During her more than two decades in law enforcement, Kimball regularly heard police officers and prosecutors say, “It’s not happening in my part of the state. We don’t get those cases.” To which she would respond, “Yes, it’s happening. People just aren’t reporting.”
She said she believes the SART program is changing the reporting experience in a positive way, and making adults feel more comfortable about coming forward. For some, their stories are now being heard at child advocacy centers in the state, which have historically provided safe spaces for interviews with 3 to 17 year olds.
One of the organizations that benefits from the SART initiative is the New Hampshire Violence Against Women Campus Consortium, a statewide nonprofit agency whose mission is to provide a forum where post-secondary institutions can “discuss, develop, and implement strategies to end violence against women on their respective campuses.”

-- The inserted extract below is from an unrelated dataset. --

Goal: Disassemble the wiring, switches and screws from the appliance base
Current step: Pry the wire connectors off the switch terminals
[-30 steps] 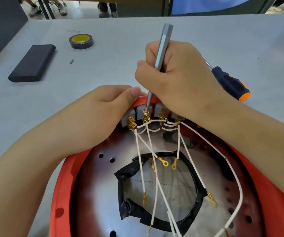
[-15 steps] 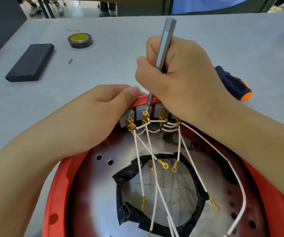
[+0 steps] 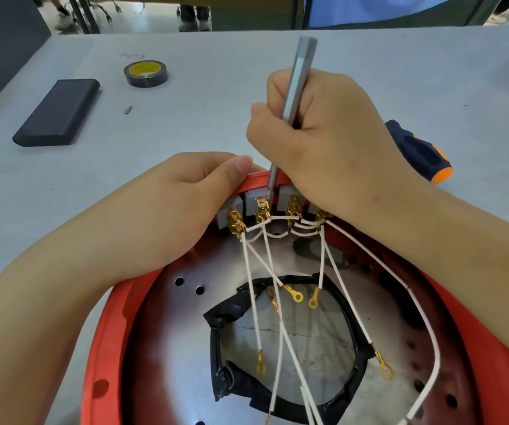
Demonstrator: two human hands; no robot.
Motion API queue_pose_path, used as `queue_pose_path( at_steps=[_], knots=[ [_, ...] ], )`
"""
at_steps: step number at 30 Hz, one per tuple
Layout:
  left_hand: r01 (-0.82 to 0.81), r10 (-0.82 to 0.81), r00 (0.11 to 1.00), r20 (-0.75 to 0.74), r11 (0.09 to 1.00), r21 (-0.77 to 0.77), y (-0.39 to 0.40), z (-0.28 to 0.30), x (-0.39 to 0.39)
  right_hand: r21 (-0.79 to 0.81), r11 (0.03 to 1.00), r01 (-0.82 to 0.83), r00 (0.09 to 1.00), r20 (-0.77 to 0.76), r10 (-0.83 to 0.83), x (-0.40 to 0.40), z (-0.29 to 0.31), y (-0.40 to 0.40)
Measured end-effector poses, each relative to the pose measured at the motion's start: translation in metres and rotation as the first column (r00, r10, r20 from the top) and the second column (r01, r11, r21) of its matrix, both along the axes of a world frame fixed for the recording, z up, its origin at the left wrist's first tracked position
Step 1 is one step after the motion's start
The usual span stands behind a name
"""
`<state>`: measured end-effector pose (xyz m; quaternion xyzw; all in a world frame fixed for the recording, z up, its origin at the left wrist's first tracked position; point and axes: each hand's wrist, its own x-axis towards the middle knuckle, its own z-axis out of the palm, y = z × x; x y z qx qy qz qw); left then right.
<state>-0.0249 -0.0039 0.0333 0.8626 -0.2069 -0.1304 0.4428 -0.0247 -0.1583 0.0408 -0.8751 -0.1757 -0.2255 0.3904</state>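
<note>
The red appliance base (image 3: 100, 348) lies upside down in front of me, its metal plate (image 3: 170, 332) facing up. Several grey switches (image 3: 254, 202) with gold terminals sit along its far rim. White wires (image 3: 254, 302) with gold ring lugs run from them over a black-taped centre hole. My left hand (image 3: 167, 207) grips the far rim beside the switches, thumb on top. My right hand (image 3: 323, 139) grips a slim grey screwdriver (image 3: 297, 81), nearly upright, its tip at the second switch's terminal.
On the grey table (image 3: 216, 96) lie a roll of black tape (image 3: 146, 73), a dark flat block (image 3: 58, 111), a small loose bit (image 3: 128, 109) and a blue and orange screwdriver (image 3: 421, 153) behind my right wrist. People's feet stand beyond the table's far edge.
The screwdriver's top has leaned slightly to the right in my right hand. My left hand stays on the rim. The view has shifted a little.
</note>
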Motion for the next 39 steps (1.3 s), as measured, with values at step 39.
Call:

College Consortium Coordinator Kathryn Kiefer, who began her work as an advocate in college, said there is great value in connecting higher education professionals with community agencies, which can provide immediate access to resources in crisis situations.
“It’s the difference between a person saying, ‘Here’s a brochure with a crisis center number,’ and a person saying, ‘I’m concerned about your well-being and safety, I’d like to get an advocate on the phone for you,’ ” Kiefer said.Not alone
The decision to speak publicly about sexual assault or to remain anonymous is equally honored by advocates and mental health professionals. The choice to identify as a victim or as a survivor is individual, and isn’t necessarily clearly defined.
“You never know how one person feels,” said Paula Kelley-Wall, the director of the Crisis Center of Central New Hampshire. “Your personal journey should not be something that holds the weight of the world – and, yes, there are changemakers in this world who are going to go out and scream about what happened. They’re really going to move into a form of survivorship that’s different. Some people really stay in victimhood, and that’s okay. Something traumatic happened to you, and however you deal with it is 100 percent your choice.”
For those who stay anonymous in their fight for justice, there is a safe place for them to leave their mark.
Dozens of brightly colored handprints that cover the walls of New Hampshire’s advocacy centers serve as a silent reminder of how prevalent sexual abuse still is in society. The handprints help reaffirm for children – and, as of recently, some adults – that they are not alone.